All of his hard work of being a career crook was flushed down the toilet when in 2008, he was “struggling to meet 7 billion in redemptions, and was planning to honor his agreement to pay out $173 million in bonus’s”. Madoff later confessed to his son Mark Madoff that he has “absolutely nothing” and “all of it was a lie”. Apparently Mark, told his brother Andrew and they both reported their father to the federal authorities.He was then arrested and was charged with: securities fraud, investment advisor fraud, mail fraud, wire fraud, money laundering, false statements, perjury, making false filings with the SEC, and theft from an employee benefit plan. Not only did he ruin the lives of thousands but he ruined his own, way to go! The Ponzi scheme affected my grandfather.

In 2008 he invested 16 million dollars with a man who told him that his returns would be great, and his life investment would be safe. John Scafani, of San Diego “was looking to make himself money when he pitched his clients an investment idea that included pooling money to buy homes around California to fix up and then re-sell for a profit”. However Scafani did exactly the opposite.

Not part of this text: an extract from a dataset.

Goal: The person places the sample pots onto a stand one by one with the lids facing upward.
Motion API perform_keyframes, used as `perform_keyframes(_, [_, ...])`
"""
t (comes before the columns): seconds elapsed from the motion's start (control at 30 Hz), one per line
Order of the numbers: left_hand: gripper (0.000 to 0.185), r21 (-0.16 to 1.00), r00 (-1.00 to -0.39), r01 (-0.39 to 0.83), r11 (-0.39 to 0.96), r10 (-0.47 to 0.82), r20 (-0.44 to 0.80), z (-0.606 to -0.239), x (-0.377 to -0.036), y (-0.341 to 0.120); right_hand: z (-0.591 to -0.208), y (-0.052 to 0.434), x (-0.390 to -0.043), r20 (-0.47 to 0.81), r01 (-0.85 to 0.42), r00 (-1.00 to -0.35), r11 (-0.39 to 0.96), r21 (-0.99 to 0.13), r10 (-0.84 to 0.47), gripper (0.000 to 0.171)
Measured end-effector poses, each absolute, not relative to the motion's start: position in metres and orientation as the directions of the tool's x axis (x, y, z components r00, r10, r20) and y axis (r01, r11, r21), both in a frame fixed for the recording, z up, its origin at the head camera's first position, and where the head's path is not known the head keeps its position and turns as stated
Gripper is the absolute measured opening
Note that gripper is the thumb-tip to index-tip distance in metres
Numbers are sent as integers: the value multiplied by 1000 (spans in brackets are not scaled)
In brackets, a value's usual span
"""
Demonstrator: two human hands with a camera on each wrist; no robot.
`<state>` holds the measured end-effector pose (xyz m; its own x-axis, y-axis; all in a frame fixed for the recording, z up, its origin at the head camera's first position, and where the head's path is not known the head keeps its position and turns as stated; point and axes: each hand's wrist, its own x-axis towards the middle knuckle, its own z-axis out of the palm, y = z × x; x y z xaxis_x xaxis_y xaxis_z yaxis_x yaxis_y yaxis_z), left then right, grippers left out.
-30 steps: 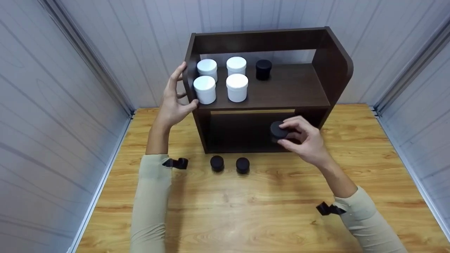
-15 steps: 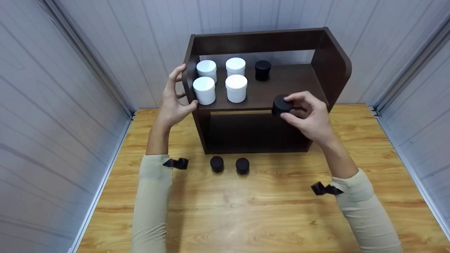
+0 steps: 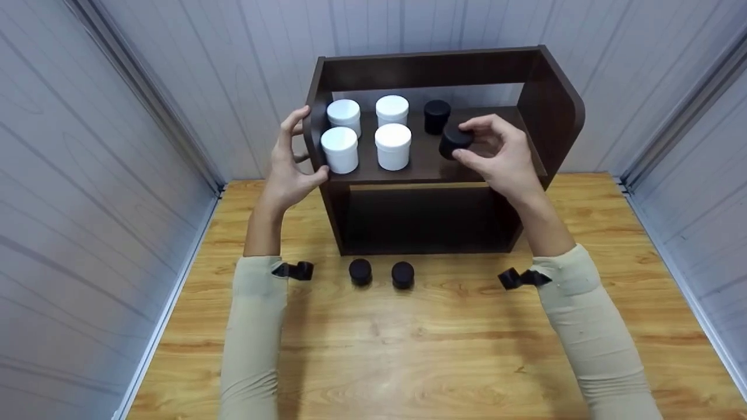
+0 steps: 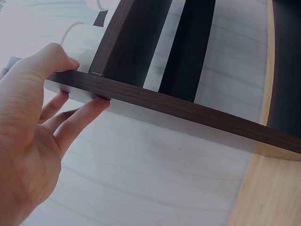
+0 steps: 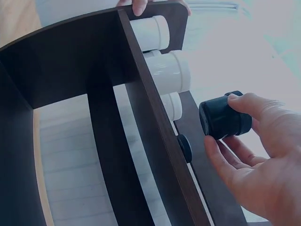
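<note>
A dark wooden shelf unit (image 3: 548, 105) stands on the wooden table (image 3: 420, 350). Its upper board carries several white jars (image 3: 393, 145) and one black jar (image 3: 436, 115). My right hand (image 3: 496, 154) holds a second black jar (image 3: 454, 142) (image 5: 225, 117) just above the upper board, in front of the standing black jar. My left hand (image 3: 289, 160) (image 4: 33, 136) grips the shelf's left side panel (image 4: 155, 101), thumb on the inner face and fingers on the outer face. Two more black jars (image 3: 360, 271) (image 3: 402, 274) stand on the table in front of the shelf.
Pale panelled walls (image 3: 87, 175) close in the table on the left, back and right. The shelf's lower compartment (image 3: 420, 219) is dark and open to the front. Bare table surface stretches toward the near edge.
My right hand has lifted the black jar from in front of the lower compartment up and left to above the upper board. The left hand has kept its grip on the side panel.
</note>
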<state>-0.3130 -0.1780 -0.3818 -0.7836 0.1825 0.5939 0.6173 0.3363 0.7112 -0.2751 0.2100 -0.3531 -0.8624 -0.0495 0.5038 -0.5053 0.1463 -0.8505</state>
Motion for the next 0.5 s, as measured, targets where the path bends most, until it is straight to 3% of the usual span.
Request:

Regarding investment fraud, Attorney David Speckman said, "Preying upon people like this is not only immoral but it's illegal in my view, and I think it's a crime". I completely agree with Speckman’s statement because many investment advisors look for the people that have money to invest, and completely take advantage of them.

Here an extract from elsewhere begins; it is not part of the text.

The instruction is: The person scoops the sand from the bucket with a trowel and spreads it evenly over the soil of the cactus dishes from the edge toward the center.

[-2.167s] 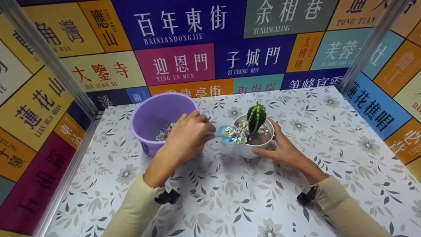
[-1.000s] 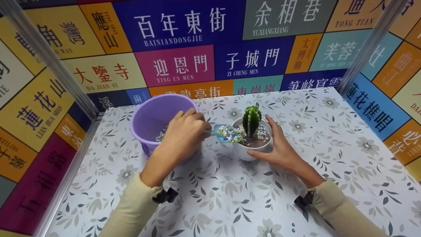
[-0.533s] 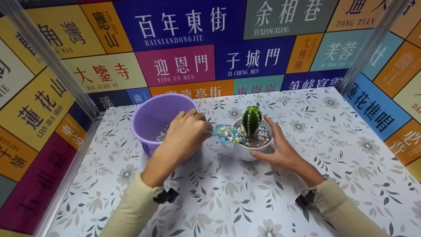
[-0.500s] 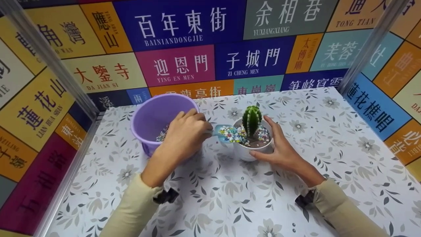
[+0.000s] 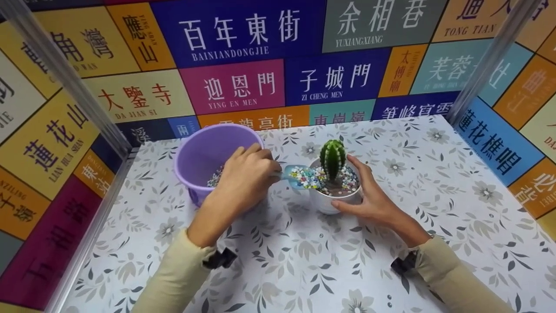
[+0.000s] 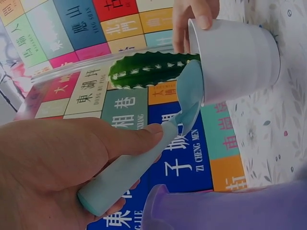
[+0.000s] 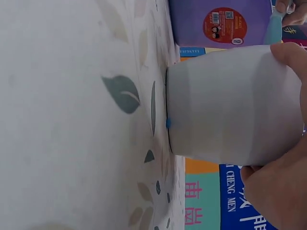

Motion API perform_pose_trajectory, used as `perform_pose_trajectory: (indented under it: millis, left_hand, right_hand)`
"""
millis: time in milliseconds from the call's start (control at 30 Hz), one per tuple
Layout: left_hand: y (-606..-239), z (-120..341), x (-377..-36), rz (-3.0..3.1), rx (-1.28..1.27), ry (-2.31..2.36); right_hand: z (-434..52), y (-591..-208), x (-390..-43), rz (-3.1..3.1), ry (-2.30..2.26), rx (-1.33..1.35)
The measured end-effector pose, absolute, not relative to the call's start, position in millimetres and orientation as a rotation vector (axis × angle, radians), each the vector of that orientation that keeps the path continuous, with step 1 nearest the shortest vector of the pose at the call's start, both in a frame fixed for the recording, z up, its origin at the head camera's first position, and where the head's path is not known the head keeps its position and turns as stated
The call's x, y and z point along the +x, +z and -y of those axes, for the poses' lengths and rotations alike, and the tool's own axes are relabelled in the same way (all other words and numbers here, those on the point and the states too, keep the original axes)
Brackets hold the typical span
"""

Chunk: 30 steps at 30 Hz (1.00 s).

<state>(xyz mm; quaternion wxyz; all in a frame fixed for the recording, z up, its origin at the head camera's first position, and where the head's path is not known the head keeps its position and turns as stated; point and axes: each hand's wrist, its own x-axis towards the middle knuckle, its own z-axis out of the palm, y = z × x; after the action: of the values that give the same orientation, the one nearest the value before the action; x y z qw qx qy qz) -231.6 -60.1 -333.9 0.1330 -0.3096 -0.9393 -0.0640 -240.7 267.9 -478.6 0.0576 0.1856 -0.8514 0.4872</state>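
My left hand (image 5: 249, 176) grips the handle of a small light-blue shovel (image 6: 127, 175). Colourful pebbles (image 5: 304, 174) lie in its blade, whose tip reaches over the left rim of a white flower pot (image 5: 326, 202). A green ribbed cactus (image 5: 333, 160) stands upright in the pot, with pebbles scattered on the brown soil around it. On the right side, my right hand (image 5: 369, 198) holds the pot, thumb in front and fingers behind. The right wrist view has the pot's base down on the table.
A purple bucket (image 5: 197, 150) with more pebbles in the bottom stands to the left, partly covered by the left forearm and hand. The floral-patterned tablecloth (image 5: 278, 265) spreads underneath. Colourful sign-printed panels (image 5: 234, 82) close off the back and sides.
Pebbles have slid from the shovel into the pot, where more now lie around the cactus. The shovel has shifted slightly left. The pot has also moved a little, and the cactus stands straighter.
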Motion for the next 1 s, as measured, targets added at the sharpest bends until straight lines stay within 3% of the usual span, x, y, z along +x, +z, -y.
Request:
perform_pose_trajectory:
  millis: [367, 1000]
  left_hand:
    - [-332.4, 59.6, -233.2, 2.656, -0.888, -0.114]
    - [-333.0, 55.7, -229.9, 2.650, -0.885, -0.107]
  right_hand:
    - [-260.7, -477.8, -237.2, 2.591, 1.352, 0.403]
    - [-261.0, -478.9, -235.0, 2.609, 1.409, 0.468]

Whether they walk the line of being ethical and truly think about the damage they will cause by deceiving the people that become to know and trust them; or they are just too blinded by greed and the rush of what thieves feel when they steal. As someone who was indirectly affected by a Ponzi scheme, I feel that there needs to be something that can completely prevent this from happening all together. My grandfather’s attorney, as well as Speckman are suing Scafani on behalf of eight other San Diego investors who claimed that Scafani promised to flip the purchased homes but instead sold them to other investors over and over again. The investors also claimed Scafani took a cut from each deal. “The I-Team learned Scafani bought a house at 415 K Street in Bakersfield from an investor for $130,000 in 2006. Eleven months later, he sold it to another investor for $280,000. However, that was never the case, and he does not own the properties.

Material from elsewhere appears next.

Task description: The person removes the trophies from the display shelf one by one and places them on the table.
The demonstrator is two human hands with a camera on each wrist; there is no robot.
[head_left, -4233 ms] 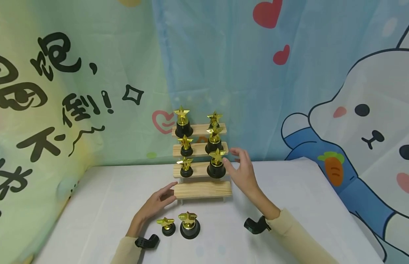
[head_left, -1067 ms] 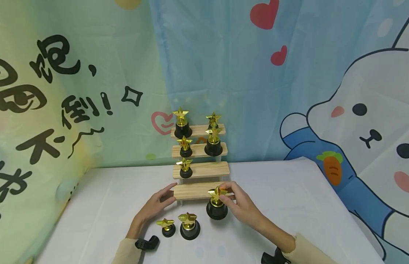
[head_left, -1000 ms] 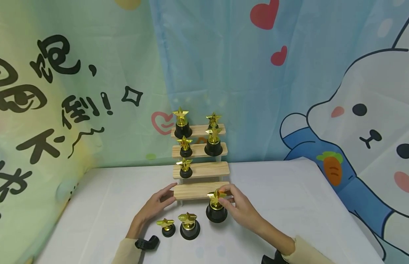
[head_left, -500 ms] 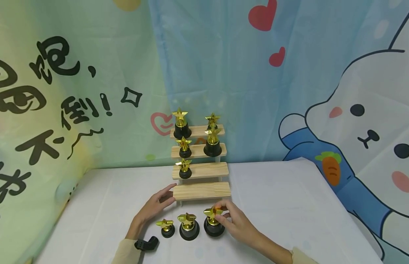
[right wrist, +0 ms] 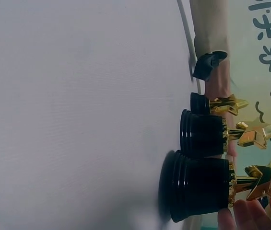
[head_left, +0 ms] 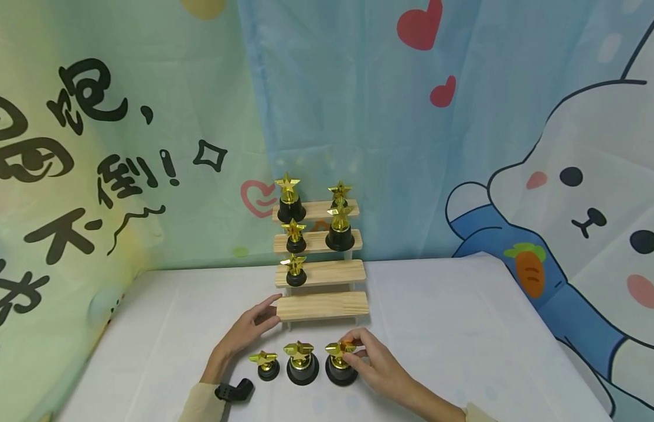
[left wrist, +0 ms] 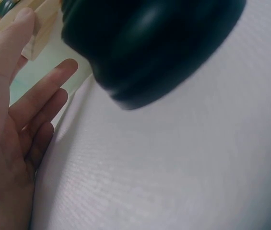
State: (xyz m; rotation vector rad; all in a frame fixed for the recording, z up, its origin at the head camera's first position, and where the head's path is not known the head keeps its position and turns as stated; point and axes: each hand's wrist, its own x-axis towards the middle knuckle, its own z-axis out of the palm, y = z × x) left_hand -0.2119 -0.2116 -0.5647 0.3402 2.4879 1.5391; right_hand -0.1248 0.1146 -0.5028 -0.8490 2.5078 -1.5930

Scafani prepared for the worst-case scenario. Buried on page 22 of his long contract every investor had to sign is a stipulation not to sue Scafani”. Charles Ponzi, an Italian immigrant, began advertising that he could make a 50% return for investors in only 45 days, Madoff in the 12%-15%. Other fraudsters have made inglorious names for themselves. In March of 1932, Ivar Kreuger, a Swedish businessman who had cooked the books of his match manufacturing business and forged $142 million of bonds, shot himself in the head.

It was reported that he might have burned through $400 million of investor money by falsifying the accounts of 400 separate companies. If Madoff hadn't faced $7 billion in redemptions, this Ponzi scheme might not have been discovered. What's astonishing is that he got away with it for so long with nobody discovering it. Ponzi schemes, Short selling abuses, Mutual Fund fraud, Boiler rooms, Accountant fraud, Microcap fraud, Insider trading, Internet fraud, and corporate fraud, are all different kinds of theft. All of these ways are directly the “results of a practice that induces investors to make purchase or sale decisions on the basis of false information, frequently resulting in losses, in violation of the securities laws.

Insider trading, investment fraud, and all of the above under-mind the integrity and credibility the stock market. I understand the market is dynamic, as well as appreciate the power of technology. We must use the technology we have and to our advantage, along with the better use of the tools we already have. I believe that the threat of incarceration on a large-scale and action of placing these thieves in jail for longer periods of time are just a few of my ideas to help prevent investment fraud. I hope that the issues we are having today on this subject wont be issues in the next decade.